- **PROBLEM**
Keep to one stretch of the data below, the lines from the one with "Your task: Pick" up to and including the one with "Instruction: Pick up", and return that stretch exactly.

Items from a data source:
>>>
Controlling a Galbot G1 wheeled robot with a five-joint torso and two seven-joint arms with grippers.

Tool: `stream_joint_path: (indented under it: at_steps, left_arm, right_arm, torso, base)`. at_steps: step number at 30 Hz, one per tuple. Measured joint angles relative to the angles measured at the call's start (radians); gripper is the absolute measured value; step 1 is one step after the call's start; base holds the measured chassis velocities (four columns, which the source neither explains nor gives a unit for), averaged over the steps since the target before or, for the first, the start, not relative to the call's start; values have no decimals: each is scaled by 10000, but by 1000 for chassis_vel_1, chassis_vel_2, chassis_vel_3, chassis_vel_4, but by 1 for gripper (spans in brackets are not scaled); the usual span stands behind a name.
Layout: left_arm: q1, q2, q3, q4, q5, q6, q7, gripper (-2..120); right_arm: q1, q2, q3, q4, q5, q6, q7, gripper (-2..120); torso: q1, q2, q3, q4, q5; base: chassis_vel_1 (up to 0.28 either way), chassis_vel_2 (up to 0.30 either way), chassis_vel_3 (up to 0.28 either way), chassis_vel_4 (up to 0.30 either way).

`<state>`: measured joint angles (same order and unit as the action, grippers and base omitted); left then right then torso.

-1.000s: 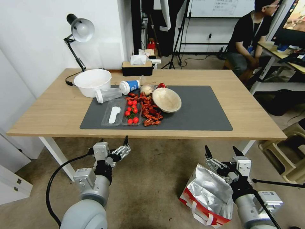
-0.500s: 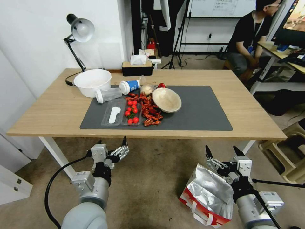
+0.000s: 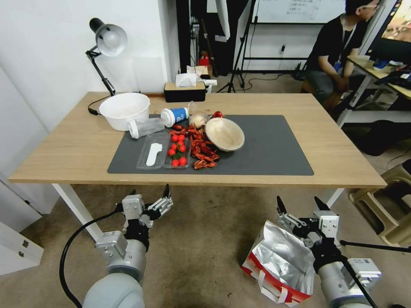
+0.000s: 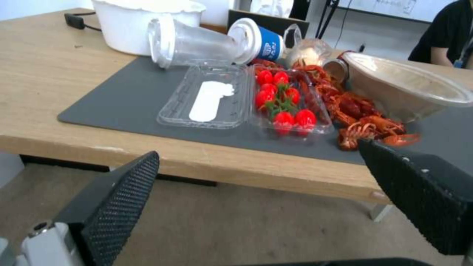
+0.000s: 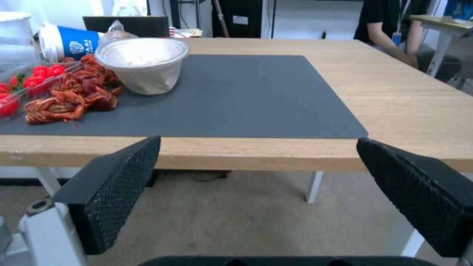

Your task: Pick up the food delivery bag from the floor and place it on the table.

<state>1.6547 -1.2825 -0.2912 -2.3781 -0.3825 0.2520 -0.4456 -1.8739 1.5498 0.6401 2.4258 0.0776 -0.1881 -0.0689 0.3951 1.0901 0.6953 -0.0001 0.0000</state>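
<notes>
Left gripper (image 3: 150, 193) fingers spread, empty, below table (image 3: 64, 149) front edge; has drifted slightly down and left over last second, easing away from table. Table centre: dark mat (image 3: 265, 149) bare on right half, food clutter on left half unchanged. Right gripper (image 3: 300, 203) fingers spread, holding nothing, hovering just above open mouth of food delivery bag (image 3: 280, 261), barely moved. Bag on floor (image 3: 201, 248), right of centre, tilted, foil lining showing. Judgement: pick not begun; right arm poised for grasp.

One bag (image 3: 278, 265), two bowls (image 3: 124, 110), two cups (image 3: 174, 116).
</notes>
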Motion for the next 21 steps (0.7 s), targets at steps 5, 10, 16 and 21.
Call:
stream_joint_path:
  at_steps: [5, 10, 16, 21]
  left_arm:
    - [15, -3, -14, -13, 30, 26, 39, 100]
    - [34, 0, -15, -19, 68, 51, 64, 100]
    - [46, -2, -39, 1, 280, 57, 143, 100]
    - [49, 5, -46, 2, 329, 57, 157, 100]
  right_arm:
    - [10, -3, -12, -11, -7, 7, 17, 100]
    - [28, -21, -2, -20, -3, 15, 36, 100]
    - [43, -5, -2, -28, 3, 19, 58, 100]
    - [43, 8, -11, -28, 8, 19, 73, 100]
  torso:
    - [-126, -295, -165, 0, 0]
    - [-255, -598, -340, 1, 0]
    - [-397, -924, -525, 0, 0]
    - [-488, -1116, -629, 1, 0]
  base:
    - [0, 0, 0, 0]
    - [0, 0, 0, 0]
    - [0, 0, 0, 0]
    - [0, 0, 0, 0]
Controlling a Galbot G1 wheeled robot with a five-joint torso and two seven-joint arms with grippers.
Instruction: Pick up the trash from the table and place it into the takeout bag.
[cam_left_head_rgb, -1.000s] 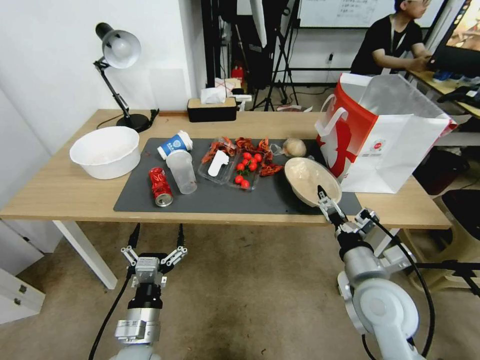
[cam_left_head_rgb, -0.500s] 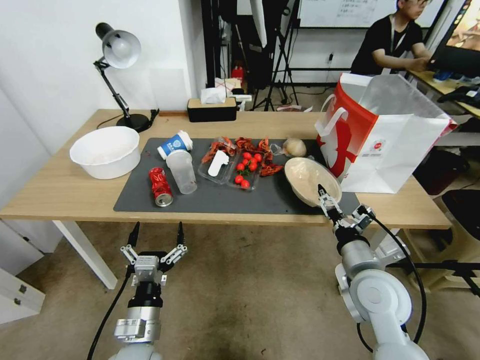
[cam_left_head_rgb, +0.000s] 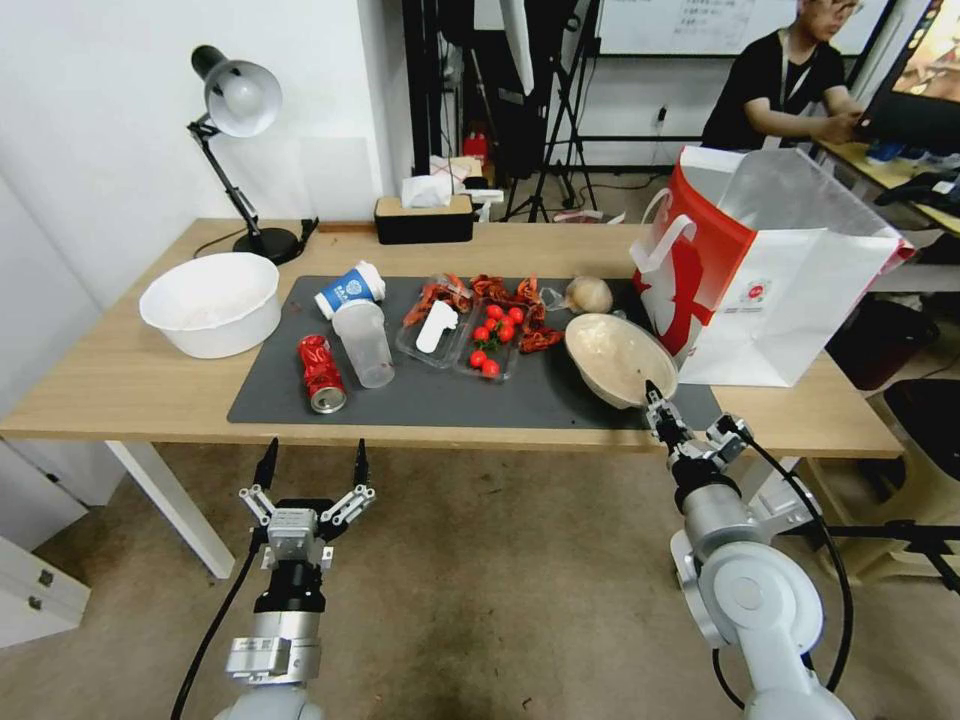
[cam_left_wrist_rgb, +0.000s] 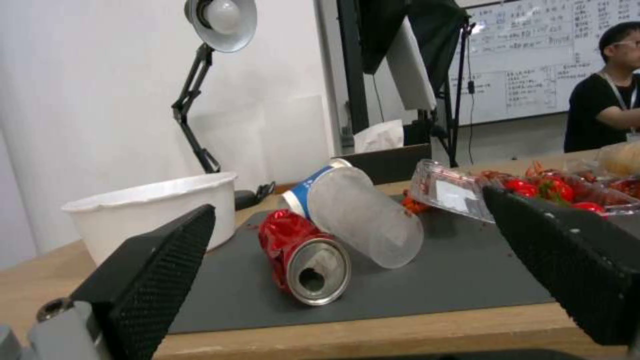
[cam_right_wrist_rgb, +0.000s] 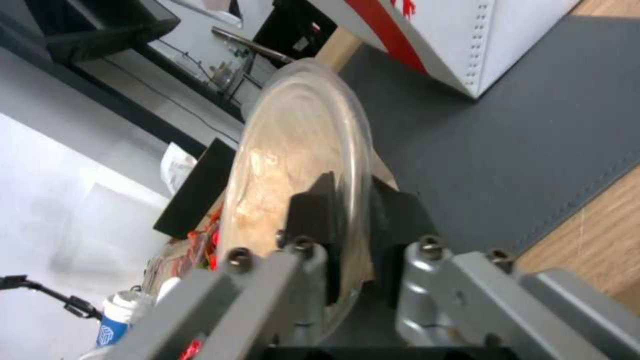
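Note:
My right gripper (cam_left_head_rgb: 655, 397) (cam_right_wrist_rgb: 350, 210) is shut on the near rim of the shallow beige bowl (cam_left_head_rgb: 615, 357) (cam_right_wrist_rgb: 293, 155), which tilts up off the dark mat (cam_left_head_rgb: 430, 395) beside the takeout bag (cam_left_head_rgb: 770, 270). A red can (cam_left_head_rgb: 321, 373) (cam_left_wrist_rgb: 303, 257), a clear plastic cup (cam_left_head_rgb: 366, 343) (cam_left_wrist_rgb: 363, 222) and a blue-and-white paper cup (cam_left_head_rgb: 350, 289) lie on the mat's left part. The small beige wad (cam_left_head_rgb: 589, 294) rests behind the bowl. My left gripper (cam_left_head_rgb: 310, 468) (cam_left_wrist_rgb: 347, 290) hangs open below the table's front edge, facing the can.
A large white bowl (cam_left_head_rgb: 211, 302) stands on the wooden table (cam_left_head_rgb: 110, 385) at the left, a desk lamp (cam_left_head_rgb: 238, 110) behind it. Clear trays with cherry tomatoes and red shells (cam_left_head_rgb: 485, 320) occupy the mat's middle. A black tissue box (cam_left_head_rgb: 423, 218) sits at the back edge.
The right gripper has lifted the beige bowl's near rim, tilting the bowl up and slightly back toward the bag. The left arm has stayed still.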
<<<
- **WRITTEN RESPONSE**
Your task: Pick up the food delivery bag from the floor and place it on the table.

<state>1.6547 -1.2825 -0.2912 -2.3781 -0.3825 0.2520 -0.4456 -1.8739 1.5498 0.6401 2.4258 0.0776 -0.1881 -0.0689 0.3951 1.0901 0.6953 -0.0001 0.0000</state>
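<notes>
Left gripper (image 3: 150, 193) fingers spread, empty, below table (image 3: 64, 149) front edge; has drifted slightly down and left over last second, easing away from table. Table centre: dark mat (image 3: 265, 149) bare on right half, food clutter on left half unchanged. Right gripper (image 3: 300, 203) fingers spread, holding nothing, hovering just above open mouth of food delivery bag (image 3: 280, 261), barely moved. Bag on floor (image 3: 201, 248), right of centre, tilted, foil lining showing. Judgement: pick not begun; right arm poised for grasp.

One bag (image 3: 278, 265), two bowls (image 3: 124, 110), two cups (image 3: 174, 116).
</notes>
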Motion for the next 21 steps (0.7 s), targets at steps 5, 10, 16 and 21.
Call:
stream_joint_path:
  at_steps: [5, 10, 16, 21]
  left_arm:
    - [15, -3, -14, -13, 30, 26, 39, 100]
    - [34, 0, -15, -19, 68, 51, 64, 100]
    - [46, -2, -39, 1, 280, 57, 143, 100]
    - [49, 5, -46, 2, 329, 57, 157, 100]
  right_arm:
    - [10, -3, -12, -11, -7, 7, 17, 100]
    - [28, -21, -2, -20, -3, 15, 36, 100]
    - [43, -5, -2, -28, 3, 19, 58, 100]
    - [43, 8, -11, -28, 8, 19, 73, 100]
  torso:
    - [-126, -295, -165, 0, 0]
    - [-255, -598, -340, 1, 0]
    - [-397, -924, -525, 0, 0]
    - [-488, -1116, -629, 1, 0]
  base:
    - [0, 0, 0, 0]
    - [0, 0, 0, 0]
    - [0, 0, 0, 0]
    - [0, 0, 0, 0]
Controlling a Galbot G1 wheeled robot with a five-joint torso and two seven-joint arms with grippers.
Instruction: Pick up the trash from the table and place it into the takeout bag.

Nothing else is part of this exercise.